I dati sul mercato del lavoro non agricolo di gennaio sono stati sorprendentemente molto positivi negli Stati Uniti: +353.000 posti creati contro attese per +185.000. Il tasso di disoccupazione è rimasto al 3,7% e nell’insieme del secondo semestre dell’anno scorso è arrivata una revisione positiva di 27.000 posti. I salari sono cresciuti dello 0,6% su dicembre, il doppio delle previsioni. Su base annua, un roboante +4,5%. Unica pecca il cedimento delle ore di lavoro settimanali in media, ai minimi dalla pandemia. L’economia americana si conferma molto resiliente agli shock mondiali di questa fase e la recessione sembrerebbe ancora lontana.

Taglio dei tassi Fed meno vicino

Per questa ragione, venerdì scorso i rendimenti dei titoli di stato americani sono risaliti, scontando minori probabilità di un taglio dei tassi di interesse a marzo. La Federal Reserve era stata chiara quando per essa aveva parlato il governatore Jerome Powell in conferenza stampa: improbabile allentare la politica monetaria già dal prossimo mese. Di conseguenza, su anche lo spread tra BTp e Bund a 10 anni sopra 155 punti. Se la Fed non allenta, la Banca Centrale Europea (BCE) prenderà a sua volta più tempo per tagliare i tassi. E per l’Italia non è ufficialmente una buona notizia, dato il suo altissimo debito pubblico.

Tuttavia, non dobbiamo necessariamente accodarci agli umori del mercato seduta dopo seduta. La forza dell’economia americana, contrariamente a quanto segnalano i bond, è qualcosa di decisamente positivo per l’Italia. E’ vero che la Fed avrebbe scarse giustificazioni per iniziare a tagliare i tassi a marzo, ma del resto non è una novità. I dati di gennaio non hanno realmente scosso nessuno tra i policy maker, perché grosso modo ne confermano la sensazione che la crisi sia tutt’altro che vicina. In ogni caso, si materializzerebbe in forma di “atterraggio morbido” e non duro.

Made in Italy corre negli States

Perché l’Italia trae spunti positivi da queste cifre? Manca solo il dato di dicembre, ma per ora sappiamo che nei primi 11 mesi del 2023 le nostre esportazioni nette negli Stati Uniti sono salite a 41 miliardi di dollari, all’incirca sui 37 miliardi di euro.

Su base annua dovremmo avere chiuso in rialzo del 10% sul 2022. La nostra bilancia commerciale è tornata in attivo dopo un 2022 zavorrato dal caro energia. Il saldo si attesta sopra 20 miliardi, circa l’1% del PIL. In pratica, gli Stati Uniti hanno più che compensato da soli il segno meno che altrimenti avremmo registrato con il resto del mondo.

E’ così da anni. L’economia americana pesa per almeno la metà delle esportazioni nette italiane, le quali a loro volta consentono alla nostra economia di crescere, anche se di poco, anziché arretrare per via della debole domanda interna. I consumatori americani apprezzano il Made in Italy e comprano grazie alle retribuzioni in continua salita, ora nuovamente anche in termini reali.

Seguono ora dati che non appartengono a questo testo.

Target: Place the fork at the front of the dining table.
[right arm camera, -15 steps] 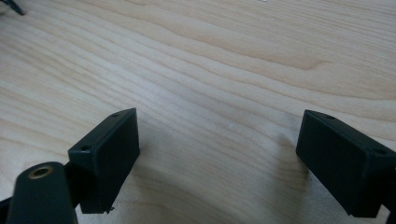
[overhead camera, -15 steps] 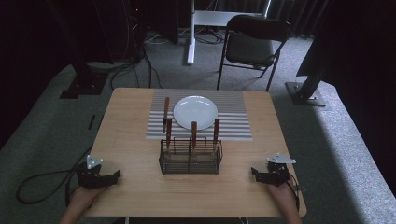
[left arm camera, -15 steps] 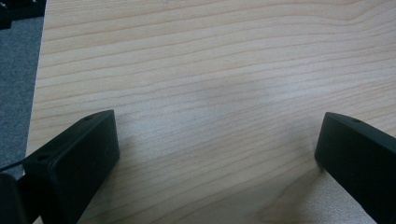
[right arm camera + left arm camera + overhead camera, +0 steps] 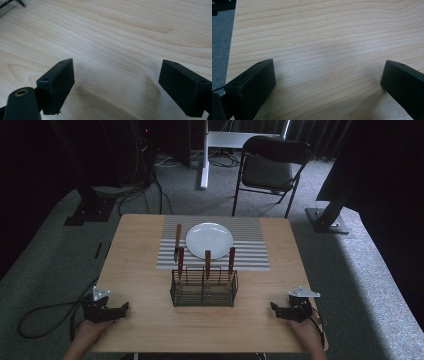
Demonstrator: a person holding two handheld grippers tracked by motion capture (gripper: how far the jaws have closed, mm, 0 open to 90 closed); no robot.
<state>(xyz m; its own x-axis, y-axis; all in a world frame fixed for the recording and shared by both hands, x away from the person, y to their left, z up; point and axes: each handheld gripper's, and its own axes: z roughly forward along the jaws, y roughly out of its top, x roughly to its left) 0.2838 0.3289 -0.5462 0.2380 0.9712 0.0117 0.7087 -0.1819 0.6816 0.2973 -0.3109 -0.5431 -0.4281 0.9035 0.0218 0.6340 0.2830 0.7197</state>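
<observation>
Wire basket mid-table, nearest things to both grippers, three wooden-handled utensils upright in it. High view: left gripper at near left table edge, right gripper at near right, both well apart from basket; plate on striped mat behind basket, knife beside plate. Left gripper view: jaws wide apart, nothing between, bare wood below. Right gripper view: jaws wide apart, empty, bare wood below.
</observation>
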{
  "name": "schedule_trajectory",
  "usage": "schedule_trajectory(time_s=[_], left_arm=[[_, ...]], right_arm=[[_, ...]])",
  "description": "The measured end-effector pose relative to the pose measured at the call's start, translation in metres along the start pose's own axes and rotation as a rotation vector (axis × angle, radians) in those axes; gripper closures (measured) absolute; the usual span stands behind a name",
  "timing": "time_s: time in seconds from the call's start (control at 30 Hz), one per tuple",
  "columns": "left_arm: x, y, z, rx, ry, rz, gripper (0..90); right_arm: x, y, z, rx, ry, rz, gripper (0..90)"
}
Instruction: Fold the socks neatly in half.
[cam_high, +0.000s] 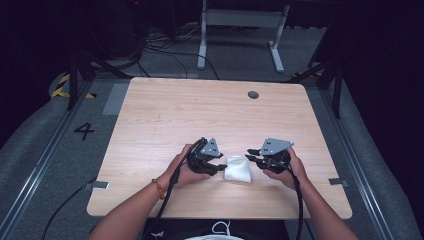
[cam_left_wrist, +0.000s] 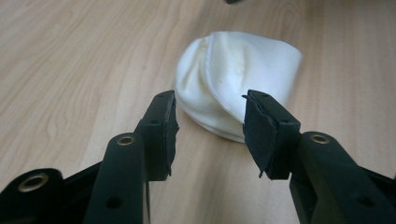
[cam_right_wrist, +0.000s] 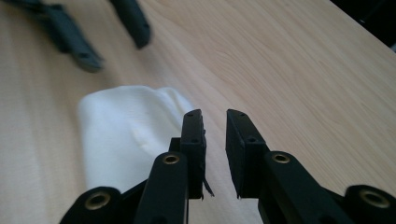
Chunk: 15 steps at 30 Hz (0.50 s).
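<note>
A folded white cloth (cam_high: 237, 168) lies on the wooden table (cam_high: 175, 115) near its front edge, between the two hands. My left gripper (cam_high: 220, 169) points at it from the left. In the left gripper view the jaws (cam_left_wrist: 209, 105) stand open, with the near rim of the cloth (cam_left_wrist: 243, 65) just beyond the pads and not pressed. My right gripper (cam_high: 250, 155) sits at the cloth's right side. In the right gripper view its jaws (cam_right_wrist: 215, 116) leave a narrow gap with nothing in it, and the cloth (cam_right_wrist: 121, 126) lies to their left. The left gripper (cam_right_wrist: 116, 51) shows blurred beyond.
A round grey grommet (cam_high: 253, 94) sits near the table's far edge. The person's forearms come in over the front edge. Cables and a white metal stand (cam_high: 240, 30) are on the floor behind the table.
</note>
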<state>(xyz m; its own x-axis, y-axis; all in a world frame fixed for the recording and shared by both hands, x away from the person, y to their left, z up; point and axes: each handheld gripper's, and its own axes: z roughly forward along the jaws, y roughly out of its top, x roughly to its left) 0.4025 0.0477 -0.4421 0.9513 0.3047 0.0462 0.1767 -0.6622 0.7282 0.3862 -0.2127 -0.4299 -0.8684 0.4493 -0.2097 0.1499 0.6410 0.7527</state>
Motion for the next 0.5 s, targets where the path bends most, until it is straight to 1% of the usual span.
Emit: schedule_trajectory(time_s=[0.03,0.07,0.1,0.13,0.17,0.23,0.3,0.33,0.37,0.4,0.5], left_arm=[[0.003,0.005,0.005,0.006,0.015,0.009,54.3],[0.003,0.005,0.005,0.006,0.015,0.009,54.6],[0.006,0.007,0.01,0.006,0.022,0.004,54.6],[0.008,0.009,0.014,0.003,0.019,-0.004,55.2],[0.009,0.011,0.018,0.007,0.033,0.004,55.7],[0.012,0.011,0.024,0.019,0.048,0.005,57.5],[0.015,0.008,0.033,0.053,0.055,-0.001,58.7],[0.016,0.006,0.036,0.059,0.052,-0.007,59.0],[0.017,0.004,0.038,0.073,0.048,-0.023,59.1],[0.019,0.002,0.041,0.08,0.043,-0.021,59.3],[0.02,0.0,0.043,0.078,0.041,-0.018,60.5]], right_arm=[[0.004,0.0,0.003,0.018,0.027,-0.022,78.7],[0.004,0.0,0.003,0.018,0.027,-0.022,78.7],[0.006,-0.001,0.006,0.026,0.044,-0.024,79.1],[0.008,-0.002,0.01,0.044,0.061,-0.03,79.2],[0.01,-0.002,0.014,0.057,0.063,-0.038,79.3],[0.011,-0.004,0.021,0.074,0.072,-0.035,79.5],[0.01,-0.008,0.029,0.095,0.079,-0.019,80.3],[0.01,-0.01,0.031,0.101,0.08,-0.01,80.5],[0.009,-0.011,0.032,0.1,0.081,0.001,80.6],[0.007,-0.012,0.033,0.098,0.086,0.015,80.5],[0.003,-0.015,0.034,0.094,0.093,0.054,80.8]])
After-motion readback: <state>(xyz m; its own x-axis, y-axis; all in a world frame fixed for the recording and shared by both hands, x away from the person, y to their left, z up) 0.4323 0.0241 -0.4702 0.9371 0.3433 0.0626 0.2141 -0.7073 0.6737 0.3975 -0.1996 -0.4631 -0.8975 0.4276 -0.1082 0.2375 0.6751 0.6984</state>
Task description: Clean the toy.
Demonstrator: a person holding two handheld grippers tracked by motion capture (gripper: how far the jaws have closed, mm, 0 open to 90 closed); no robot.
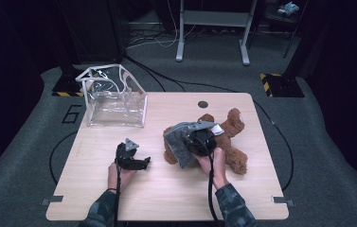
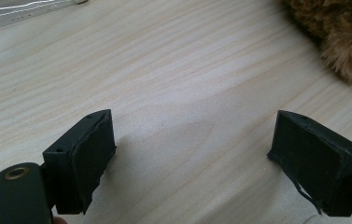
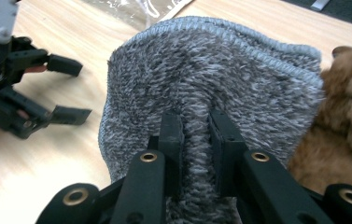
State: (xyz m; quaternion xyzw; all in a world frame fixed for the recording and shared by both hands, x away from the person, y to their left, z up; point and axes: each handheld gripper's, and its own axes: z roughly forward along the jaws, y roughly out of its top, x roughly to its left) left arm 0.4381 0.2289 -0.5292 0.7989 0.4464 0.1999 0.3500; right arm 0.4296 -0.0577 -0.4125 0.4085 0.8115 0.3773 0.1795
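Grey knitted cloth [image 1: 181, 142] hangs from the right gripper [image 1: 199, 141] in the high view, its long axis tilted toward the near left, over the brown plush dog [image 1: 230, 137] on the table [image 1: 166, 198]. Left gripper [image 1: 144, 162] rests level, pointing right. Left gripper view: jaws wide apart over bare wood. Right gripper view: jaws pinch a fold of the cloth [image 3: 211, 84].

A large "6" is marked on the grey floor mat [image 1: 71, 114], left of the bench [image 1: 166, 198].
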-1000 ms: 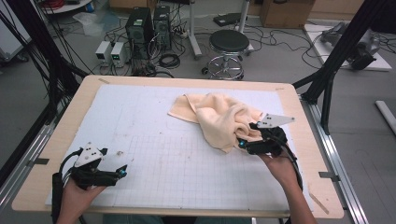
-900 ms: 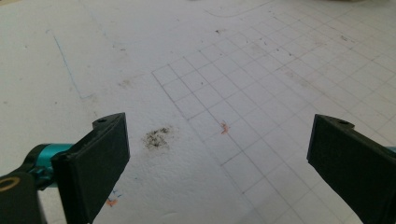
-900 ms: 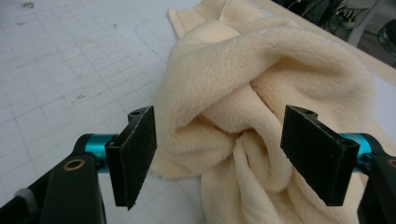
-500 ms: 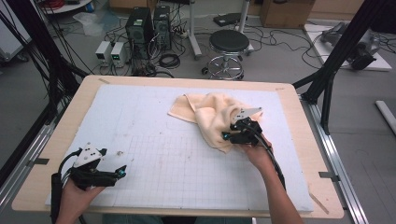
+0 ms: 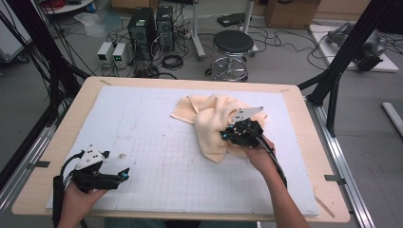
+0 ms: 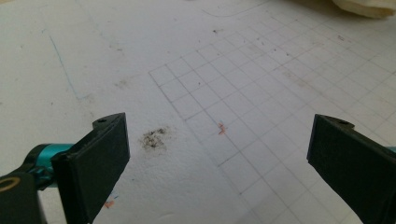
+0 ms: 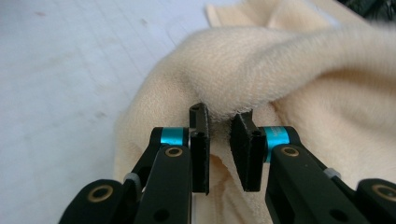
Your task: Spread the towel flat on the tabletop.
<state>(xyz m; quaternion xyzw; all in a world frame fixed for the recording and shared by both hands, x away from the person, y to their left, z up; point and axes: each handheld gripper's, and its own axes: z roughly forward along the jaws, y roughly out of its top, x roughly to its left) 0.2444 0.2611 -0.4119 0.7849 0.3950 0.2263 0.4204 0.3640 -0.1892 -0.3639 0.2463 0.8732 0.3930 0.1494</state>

Con la pandemia, la capacità di acquisto dei lavoratori americani non è diminuita, malgrado un’inflazione in forte rialzo.

Economia americana punto di forza per l’Italia

Cosa c’entra con lo spread? Esso misura il premio preteso dagli investitori per acquistare titoli di stato italiani al posto di quelli tedeschi. Riflette il rischio sovrano percepito. Se il debito pubblico sale o diventa più costoso, i mercati si preoccupano e richiedono rendimenti all’Italia relativamente più alti. Tuttavia, la capacità del nostro governo di onorare i prestiti ricevuti dipende anche dalla crescita economica, cioè dalla generazione di ricchezza. E abbiamo detto che essa risulta strettamente correlata alle nostre esportazioni, tenute a galla anche in un periodo difficile dagli Stati Uniti.

In definitiva, tra avere un’economia americana più debole per scontare tassi di interesse in calo sin da marzo e un’economia americana forte e con tassi invariati fino a maggio o giugno, il secondo scenario per noi italiani risulta certamente migliore.

Siamo spesso più concentrati sugli effetti che non ad indagare sulle cause dei problemi. Lo stock cresce sì per l’eccesso di spesa pubblica sulle entrate, ma anche per una dinamica del PIL stagnante, al netto del rimbalzo seguito alla pandemia. Anziché augurarci che il resto del mondo vada male per poter emettere debito a tassi più bassi, meglio se andasse così bene da consentirci di crescere e segnalare ai mercati la nostra affidabilità creditizia. Lo spread scenderebbe ugualmente, ancor prima che si scomodi la BCE.